Terry Lambert <terry@cs.weber.edu> writes:
   I beg to differ.  There *IS* "an excuse for that" and that excuse is
   called "existing practice".

   I think you are confusing the implementation that you have (the one
   evidencing existing practice) with a good implementation.

Wait a minute... one second it's "existing practice" and the next
it's just "the implementation that I have"?  

Well, yeah.  Almost all implementations are bad.  For heaven's sake,
let's fix it already!

   I'm sorry, but you can't outlaw legacy systems -- it just won't work.

At a minimum, though, the default should be to do the authentication,
so that broken systems are strongly discouraged.

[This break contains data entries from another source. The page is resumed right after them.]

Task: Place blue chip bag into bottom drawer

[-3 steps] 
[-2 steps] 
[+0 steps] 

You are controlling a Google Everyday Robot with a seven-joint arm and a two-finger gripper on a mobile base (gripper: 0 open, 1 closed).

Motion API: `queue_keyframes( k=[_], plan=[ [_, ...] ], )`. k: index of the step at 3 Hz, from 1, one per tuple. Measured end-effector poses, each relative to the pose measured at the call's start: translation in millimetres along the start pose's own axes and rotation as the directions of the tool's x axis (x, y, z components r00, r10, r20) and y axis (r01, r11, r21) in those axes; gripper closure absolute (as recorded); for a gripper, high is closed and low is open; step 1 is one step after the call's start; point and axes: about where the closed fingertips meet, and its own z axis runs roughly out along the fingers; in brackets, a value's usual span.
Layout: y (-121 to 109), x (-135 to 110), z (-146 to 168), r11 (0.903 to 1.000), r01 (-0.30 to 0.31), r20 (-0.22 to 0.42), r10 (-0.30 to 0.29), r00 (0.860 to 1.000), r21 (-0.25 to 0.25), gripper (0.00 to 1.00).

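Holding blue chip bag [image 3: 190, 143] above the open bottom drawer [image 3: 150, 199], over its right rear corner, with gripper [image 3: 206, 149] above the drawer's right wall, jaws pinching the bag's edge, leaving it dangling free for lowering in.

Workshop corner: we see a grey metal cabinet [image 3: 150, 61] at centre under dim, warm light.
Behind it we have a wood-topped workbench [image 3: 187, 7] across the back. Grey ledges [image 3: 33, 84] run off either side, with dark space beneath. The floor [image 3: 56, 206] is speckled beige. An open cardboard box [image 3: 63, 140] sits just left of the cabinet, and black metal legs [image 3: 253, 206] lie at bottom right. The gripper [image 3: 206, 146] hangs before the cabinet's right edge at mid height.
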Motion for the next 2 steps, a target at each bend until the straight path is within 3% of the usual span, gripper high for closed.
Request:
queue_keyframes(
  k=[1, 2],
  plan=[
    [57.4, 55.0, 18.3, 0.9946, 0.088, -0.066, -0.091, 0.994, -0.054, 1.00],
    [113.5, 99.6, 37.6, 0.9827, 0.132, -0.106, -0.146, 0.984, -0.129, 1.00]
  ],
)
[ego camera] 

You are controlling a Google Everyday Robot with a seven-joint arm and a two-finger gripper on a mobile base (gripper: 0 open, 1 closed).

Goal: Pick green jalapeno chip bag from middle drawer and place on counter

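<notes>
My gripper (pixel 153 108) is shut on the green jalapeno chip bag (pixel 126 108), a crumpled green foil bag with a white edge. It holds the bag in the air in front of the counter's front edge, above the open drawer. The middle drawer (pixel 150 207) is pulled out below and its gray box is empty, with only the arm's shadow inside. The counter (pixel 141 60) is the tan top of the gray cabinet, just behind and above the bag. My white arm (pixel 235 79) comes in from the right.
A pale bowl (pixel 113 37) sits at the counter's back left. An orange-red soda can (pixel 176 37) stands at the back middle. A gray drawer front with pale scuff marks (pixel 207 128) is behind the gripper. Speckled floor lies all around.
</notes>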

   There is no implication that the "default" will be insecure, only
   that an insecure version exists. 

That's false.  Existing practice is to be insecure, just like you said
before, and your argument about compatability finances the conclusion.

   One need look no farther than the default Solaris NFS
   implementations requirements regarding the use of secure ports to
   see that this is true -- if the "default" were to use the older
   compatability mechanism, then Solaris NFS servers would not require
   the priveledged port.

Look, privileged ports have NOTHING to do with security: Any station
on the network can generate messages from any port the crackers at the
console want it to.  Network authentication requires cryptographic
techniques.  This shouldn't be news to anyone.

For years now, not just with Solaris, Sun has shipped a cryptographic
"secure nfs" option.  They get double extra-credit for trying, but
practically no one ever runs it, not even inside Sun.  That's what
making it optional gets you.  Another reason is that it uses
proprietary technology.  So much for open systems.  Someday they'll
use kerberos, I'm told.  In the meantime....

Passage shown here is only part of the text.